Supplied information
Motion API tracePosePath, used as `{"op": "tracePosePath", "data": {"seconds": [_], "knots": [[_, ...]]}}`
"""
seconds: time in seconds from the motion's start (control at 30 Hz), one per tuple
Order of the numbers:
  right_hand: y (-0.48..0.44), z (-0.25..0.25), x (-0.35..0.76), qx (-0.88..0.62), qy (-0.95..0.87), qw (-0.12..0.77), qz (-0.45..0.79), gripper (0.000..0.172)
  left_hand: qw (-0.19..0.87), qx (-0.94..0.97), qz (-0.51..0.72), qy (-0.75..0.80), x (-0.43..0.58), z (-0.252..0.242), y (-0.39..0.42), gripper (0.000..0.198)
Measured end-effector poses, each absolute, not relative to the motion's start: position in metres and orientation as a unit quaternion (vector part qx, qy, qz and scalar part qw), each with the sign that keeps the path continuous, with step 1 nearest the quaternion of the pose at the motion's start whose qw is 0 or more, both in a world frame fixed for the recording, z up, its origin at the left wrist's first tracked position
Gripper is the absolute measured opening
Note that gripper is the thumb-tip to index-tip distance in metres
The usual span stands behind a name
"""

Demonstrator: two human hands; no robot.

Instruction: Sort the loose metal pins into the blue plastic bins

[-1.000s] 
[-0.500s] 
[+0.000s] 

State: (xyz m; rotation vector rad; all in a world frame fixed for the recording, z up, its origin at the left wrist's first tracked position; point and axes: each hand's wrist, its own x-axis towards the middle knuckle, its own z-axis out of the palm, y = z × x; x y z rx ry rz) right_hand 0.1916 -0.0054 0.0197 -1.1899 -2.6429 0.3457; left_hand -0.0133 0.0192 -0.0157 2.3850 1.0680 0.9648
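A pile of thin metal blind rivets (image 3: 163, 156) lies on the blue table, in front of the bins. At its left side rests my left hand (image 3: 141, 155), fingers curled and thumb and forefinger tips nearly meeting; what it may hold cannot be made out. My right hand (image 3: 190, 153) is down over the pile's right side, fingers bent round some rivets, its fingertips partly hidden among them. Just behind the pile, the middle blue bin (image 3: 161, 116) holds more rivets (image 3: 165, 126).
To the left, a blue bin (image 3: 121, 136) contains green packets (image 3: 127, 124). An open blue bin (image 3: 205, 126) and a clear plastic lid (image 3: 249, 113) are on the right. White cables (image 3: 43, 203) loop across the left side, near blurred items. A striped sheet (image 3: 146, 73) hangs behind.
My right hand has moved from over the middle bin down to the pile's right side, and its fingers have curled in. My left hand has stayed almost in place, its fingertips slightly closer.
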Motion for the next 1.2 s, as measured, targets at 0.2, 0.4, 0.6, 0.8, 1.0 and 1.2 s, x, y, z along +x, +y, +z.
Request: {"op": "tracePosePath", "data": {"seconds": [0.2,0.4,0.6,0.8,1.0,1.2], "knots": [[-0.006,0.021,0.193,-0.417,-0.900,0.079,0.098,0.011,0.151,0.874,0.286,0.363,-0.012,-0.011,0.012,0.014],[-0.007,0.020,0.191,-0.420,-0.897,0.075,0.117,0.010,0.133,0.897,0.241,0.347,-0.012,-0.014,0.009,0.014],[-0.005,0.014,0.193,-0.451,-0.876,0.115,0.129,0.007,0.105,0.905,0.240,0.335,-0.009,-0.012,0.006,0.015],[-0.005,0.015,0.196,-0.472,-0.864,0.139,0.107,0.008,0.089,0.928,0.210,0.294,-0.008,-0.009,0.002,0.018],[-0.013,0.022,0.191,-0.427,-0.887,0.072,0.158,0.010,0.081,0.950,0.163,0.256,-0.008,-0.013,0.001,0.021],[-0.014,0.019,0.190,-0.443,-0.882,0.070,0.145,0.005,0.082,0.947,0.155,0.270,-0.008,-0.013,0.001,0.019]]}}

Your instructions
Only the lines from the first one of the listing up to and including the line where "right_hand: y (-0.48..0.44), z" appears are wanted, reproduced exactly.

Solution to this problem
Motion API tracePosePath, used as `{"op": "tracePosePath", "data": {"seconds": [_], "knots": [[_, ...]]}}`
"""
seconds: time in seconds from the motion's start (control at 30 Hz), one per tuple
Order of the numbers:
  right_hand: y (-0.48..0.44), z (-0.25..0.25), x (-0.35..0.76), qx (-0.88..0.62), qy (-0.95..0.87), qw (-0.12..0.77), qz (-0.45..0.79), gripper (0.000..0.172)

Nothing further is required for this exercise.